Return the following from the records below: each line, word for word, starting with the line that contains "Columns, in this" and going on through the line that contains "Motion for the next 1", with nothing outside that range.

◇ ◇ ◇ ◇

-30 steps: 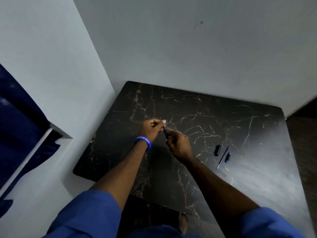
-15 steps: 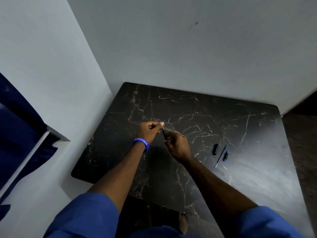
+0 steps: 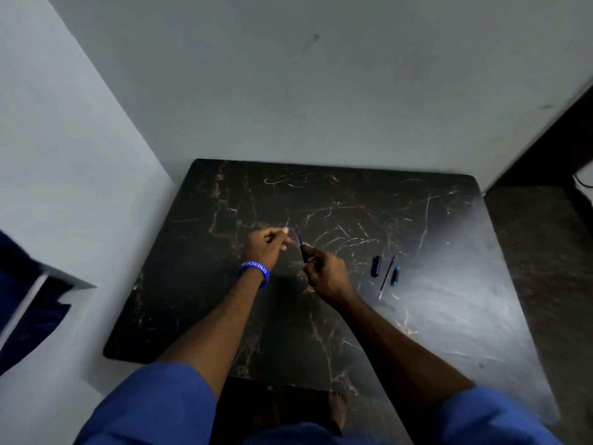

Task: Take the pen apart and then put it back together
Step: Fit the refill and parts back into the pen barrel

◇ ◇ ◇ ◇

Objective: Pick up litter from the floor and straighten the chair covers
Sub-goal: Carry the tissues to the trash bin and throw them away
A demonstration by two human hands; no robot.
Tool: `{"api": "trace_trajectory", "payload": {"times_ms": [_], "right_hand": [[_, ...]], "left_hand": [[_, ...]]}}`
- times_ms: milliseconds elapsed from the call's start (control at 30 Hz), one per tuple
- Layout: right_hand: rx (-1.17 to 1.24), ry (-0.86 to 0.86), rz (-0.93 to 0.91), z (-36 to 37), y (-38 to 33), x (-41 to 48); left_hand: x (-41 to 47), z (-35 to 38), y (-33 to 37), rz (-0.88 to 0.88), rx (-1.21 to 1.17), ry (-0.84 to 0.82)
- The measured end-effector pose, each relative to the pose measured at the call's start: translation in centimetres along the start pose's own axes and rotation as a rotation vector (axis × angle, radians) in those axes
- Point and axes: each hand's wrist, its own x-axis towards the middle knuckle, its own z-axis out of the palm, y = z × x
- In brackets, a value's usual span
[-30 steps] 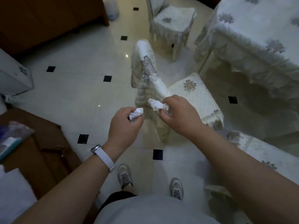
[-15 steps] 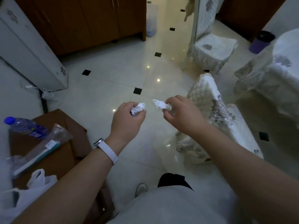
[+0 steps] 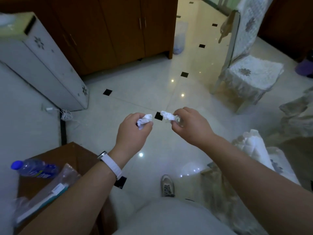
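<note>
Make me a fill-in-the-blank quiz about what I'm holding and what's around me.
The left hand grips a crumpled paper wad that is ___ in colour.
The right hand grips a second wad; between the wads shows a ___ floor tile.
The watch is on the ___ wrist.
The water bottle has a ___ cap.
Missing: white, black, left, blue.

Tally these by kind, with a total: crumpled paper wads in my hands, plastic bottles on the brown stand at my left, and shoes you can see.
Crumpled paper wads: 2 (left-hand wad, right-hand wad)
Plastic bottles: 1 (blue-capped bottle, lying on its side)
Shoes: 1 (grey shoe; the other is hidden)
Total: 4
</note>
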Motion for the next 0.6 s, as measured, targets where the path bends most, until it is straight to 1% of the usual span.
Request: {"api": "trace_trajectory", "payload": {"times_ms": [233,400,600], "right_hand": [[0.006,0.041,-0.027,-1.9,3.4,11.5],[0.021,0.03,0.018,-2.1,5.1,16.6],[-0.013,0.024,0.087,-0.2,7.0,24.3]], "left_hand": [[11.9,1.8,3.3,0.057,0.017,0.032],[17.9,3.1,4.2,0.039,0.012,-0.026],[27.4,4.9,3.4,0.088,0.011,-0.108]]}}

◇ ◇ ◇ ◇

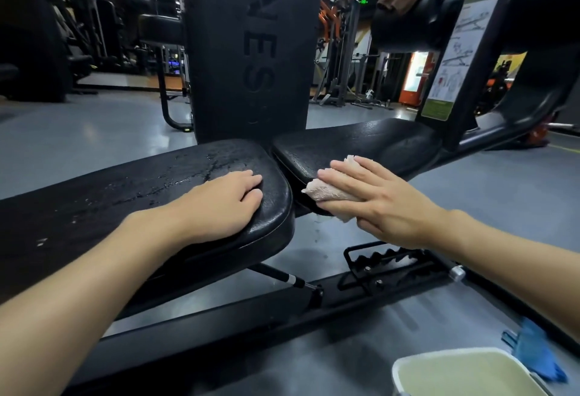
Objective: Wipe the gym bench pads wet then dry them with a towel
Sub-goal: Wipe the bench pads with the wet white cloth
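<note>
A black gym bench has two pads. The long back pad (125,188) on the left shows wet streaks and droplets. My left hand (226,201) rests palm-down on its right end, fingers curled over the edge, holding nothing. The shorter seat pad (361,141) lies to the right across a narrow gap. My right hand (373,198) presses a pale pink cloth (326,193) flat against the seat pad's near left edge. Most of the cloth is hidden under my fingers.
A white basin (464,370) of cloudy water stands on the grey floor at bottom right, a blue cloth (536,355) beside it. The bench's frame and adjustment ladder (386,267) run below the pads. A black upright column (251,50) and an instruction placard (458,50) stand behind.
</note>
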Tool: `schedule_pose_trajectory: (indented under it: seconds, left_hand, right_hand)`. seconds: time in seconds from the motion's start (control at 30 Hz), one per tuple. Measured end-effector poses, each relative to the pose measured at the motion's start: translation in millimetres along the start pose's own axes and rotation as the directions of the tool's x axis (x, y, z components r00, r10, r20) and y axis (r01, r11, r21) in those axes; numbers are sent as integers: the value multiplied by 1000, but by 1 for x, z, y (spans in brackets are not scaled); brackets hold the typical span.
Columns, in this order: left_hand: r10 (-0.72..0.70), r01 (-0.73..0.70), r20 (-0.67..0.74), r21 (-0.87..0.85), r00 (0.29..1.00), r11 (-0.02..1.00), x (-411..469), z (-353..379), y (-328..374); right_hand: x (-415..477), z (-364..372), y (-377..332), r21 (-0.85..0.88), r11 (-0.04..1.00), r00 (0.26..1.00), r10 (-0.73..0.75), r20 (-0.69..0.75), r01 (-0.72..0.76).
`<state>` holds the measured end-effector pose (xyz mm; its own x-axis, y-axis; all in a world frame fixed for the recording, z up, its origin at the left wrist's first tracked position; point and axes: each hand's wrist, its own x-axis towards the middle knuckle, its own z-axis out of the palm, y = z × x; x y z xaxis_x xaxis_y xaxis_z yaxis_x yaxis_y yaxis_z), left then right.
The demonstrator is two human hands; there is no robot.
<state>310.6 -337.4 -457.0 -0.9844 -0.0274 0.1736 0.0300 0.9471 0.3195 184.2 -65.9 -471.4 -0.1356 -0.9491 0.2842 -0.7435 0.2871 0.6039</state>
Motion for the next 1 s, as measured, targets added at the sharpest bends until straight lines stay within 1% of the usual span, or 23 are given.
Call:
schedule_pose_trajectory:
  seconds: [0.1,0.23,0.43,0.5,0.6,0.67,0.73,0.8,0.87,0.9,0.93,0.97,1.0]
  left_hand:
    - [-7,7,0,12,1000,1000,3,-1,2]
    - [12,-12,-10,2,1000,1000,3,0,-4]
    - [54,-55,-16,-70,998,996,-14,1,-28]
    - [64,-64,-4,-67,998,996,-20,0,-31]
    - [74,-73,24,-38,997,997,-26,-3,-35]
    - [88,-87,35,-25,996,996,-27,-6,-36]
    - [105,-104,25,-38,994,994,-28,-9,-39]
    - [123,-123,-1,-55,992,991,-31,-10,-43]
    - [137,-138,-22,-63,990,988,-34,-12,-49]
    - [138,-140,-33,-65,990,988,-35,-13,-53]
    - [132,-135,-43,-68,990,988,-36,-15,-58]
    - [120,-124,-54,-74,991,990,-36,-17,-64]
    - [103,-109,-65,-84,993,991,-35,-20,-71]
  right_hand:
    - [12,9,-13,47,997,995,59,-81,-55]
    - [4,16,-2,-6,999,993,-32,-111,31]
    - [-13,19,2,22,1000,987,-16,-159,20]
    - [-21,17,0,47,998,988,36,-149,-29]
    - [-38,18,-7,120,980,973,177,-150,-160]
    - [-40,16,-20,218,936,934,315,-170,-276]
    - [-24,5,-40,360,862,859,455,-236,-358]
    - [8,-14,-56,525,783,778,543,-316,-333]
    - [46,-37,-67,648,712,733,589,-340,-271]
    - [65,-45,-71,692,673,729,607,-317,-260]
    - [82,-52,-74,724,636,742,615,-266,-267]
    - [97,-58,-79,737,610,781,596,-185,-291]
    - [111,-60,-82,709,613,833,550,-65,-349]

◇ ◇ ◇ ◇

RESPONSE BOX –
Columns, in this order: left_hand: r10 (-0.72..0.70), r01 (-0.73..0.70), r20 (-0.67..0.74), r21 (-0.87..0.85), r00 (0.29..1.00), r11 (-0.02..1.00), x (-411..469), z (-353..379), y (-328..374); right_hand: x (-415..477), z (-364..372), y (-377..332), r21 (-0.85..0.88), r11 (-0.04..1.00), r00 (0.26..1.00), r10 (-0.73..0.75), r20 (-0.69..0.75), r01 (-0.72..0.76).
`<state>` holds the measured end-effector pose (xyz mm; its own x-axis, y-axis; all in a world frame fixed for the recording, z up, its origin at the left wrist's first tracked position; point and axes: each hand's wrist, its own x-axis towards the middle knuckle, its own z-axis out of the palm, y = z × x; x y z xaxis_x xaxis_y xaxis_z yaxis_x yaxis_y yaxis_z), left then right.
The demonstrator is two human hands; there is no robot.
<state>310.6 -337.4 -457.0 -0.9844 -0.0274 0.1736 0.0300 0.9471 0.3195 184.2 -65.9 -471.4 -0.1356 -0.9491 0.2842 -0.7435 0.2871 0.6039</state>
Motion for the next 1 s, as measured, targets added at the sharpest bends until straight lines stay within 1% of the usual span, or 23 are given.

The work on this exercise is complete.